═══ Records for this exercise ═══
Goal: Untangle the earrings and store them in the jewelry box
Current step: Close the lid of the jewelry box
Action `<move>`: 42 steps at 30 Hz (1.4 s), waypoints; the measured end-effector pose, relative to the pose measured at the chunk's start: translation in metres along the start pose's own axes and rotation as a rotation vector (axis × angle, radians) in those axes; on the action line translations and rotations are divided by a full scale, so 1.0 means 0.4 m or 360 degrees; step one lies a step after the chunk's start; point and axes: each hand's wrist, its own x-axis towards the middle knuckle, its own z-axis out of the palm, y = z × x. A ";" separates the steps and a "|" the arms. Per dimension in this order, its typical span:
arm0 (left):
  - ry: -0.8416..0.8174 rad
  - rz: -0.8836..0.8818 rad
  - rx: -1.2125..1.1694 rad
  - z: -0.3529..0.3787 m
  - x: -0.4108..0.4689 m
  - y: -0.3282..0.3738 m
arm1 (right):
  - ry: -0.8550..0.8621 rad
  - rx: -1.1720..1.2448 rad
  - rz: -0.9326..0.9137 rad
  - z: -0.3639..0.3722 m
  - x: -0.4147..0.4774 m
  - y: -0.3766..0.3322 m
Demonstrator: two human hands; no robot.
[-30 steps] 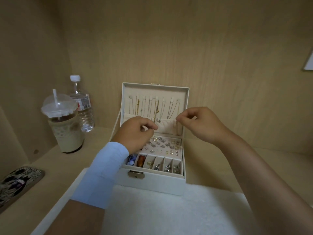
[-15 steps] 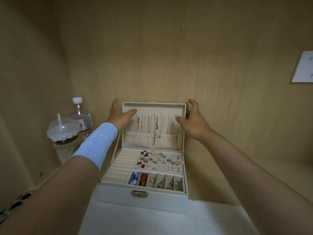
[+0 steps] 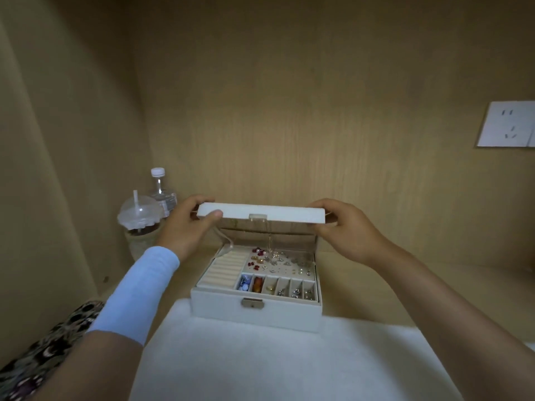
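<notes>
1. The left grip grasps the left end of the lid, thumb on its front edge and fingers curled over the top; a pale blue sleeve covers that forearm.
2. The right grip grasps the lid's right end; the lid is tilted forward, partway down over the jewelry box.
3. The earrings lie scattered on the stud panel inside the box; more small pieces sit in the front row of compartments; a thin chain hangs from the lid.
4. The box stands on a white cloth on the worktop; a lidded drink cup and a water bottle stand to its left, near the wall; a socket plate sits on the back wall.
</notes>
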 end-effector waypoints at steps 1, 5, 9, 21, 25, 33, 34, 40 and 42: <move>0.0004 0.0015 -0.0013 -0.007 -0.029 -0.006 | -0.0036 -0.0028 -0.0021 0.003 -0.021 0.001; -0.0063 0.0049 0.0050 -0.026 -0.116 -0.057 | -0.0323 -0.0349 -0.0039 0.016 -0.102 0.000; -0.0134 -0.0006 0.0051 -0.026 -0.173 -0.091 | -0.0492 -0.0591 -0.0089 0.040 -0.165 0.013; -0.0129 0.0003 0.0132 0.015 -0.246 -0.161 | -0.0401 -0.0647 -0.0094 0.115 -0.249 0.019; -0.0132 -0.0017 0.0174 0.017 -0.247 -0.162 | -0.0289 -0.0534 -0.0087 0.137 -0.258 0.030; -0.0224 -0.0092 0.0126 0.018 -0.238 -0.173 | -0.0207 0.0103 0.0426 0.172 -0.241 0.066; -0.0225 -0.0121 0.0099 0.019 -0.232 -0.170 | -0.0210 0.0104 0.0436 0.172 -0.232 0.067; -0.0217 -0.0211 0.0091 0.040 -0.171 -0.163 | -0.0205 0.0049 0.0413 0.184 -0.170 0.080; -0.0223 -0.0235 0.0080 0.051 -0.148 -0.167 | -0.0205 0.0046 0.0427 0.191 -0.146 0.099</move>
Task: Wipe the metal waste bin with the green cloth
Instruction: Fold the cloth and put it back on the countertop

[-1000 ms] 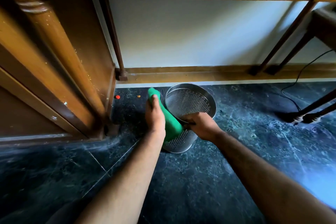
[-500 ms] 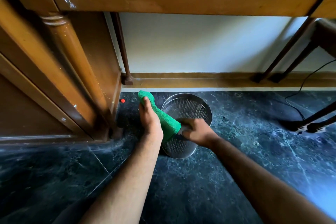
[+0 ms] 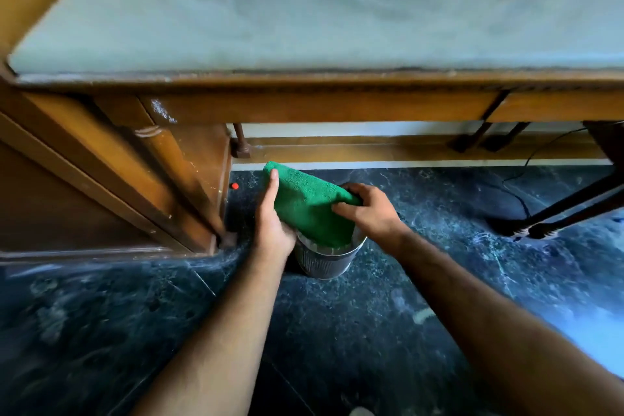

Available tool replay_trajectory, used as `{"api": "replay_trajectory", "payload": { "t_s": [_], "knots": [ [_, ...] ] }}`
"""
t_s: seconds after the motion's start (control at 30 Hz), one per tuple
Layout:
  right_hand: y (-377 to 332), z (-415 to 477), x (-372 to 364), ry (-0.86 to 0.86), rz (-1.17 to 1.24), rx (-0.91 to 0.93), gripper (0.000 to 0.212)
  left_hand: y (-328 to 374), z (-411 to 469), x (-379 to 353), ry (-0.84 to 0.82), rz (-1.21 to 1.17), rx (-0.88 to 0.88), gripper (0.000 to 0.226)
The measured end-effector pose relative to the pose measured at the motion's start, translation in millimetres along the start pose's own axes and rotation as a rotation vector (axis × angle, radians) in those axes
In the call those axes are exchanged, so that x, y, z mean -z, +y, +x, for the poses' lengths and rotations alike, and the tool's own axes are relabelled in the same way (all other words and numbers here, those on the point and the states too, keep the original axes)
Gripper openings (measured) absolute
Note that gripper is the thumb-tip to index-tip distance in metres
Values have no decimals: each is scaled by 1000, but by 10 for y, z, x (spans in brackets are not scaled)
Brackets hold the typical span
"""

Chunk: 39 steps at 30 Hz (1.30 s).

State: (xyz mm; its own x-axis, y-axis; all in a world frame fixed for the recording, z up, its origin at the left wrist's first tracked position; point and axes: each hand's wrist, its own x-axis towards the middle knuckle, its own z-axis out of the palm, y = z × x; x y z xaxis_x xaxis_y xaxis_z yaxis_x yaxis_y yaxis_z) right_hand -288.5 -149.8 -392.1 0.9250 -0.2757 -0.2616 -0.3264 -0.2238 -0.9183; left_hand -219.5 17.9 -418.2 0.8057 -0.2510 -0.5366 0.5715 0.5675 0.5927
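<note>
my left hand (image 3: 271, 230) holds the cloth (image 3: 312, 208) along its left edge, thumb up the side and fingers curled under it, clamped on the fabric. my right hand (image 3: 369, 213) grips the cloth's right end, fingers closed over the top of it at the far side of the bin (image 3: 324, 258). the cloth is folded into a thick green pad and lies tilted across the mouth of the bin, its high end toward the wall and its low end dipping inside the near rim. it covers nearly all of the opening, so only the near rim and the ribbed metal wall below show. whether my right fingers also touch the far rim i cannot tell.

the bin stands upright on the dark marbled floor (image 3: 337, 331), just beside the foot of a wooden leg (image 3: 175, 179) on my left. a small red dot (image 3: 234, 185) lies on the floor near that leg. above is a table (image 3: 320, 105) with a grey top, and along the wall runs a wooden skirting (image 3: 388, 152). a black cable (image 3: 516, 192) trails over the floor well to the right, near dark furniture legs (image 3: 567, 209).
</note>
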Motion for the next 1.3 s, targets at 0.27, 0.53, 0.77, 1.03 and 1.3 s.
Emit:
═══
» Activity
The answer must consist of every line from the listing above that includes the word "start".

» Problem solution
Action `<move>`: 42 steps at 30 Hz (1.4 s), waypoints; the measured end-effector pose, relative to the pose measured at the chunk's start: translation in metres along the start pose's own axes and rotation as a rotation vector (axis × angle, radians) in those axes; on the action line translations and rotations are divided by a full scale, so 1.0 means 0.4 m or 360 degrees; step one lies a step after the chunk's start; point and axes: each hand's wrist, its own x-axis towards the middle knuckle, its own z-axis out of the palm, y = z × x. A ";" separates the steps and a "|" the arms. Per dimension in this order, its typical span:
t_s: seconds after the motion's start (control at 30 Hz), one per tuple
The measured end-effector pose relative to the pose measured at the motion's start, translation in millimetres along the start pose's own axes and rotation as a rotation vector (axis × angle, radians) in those axes

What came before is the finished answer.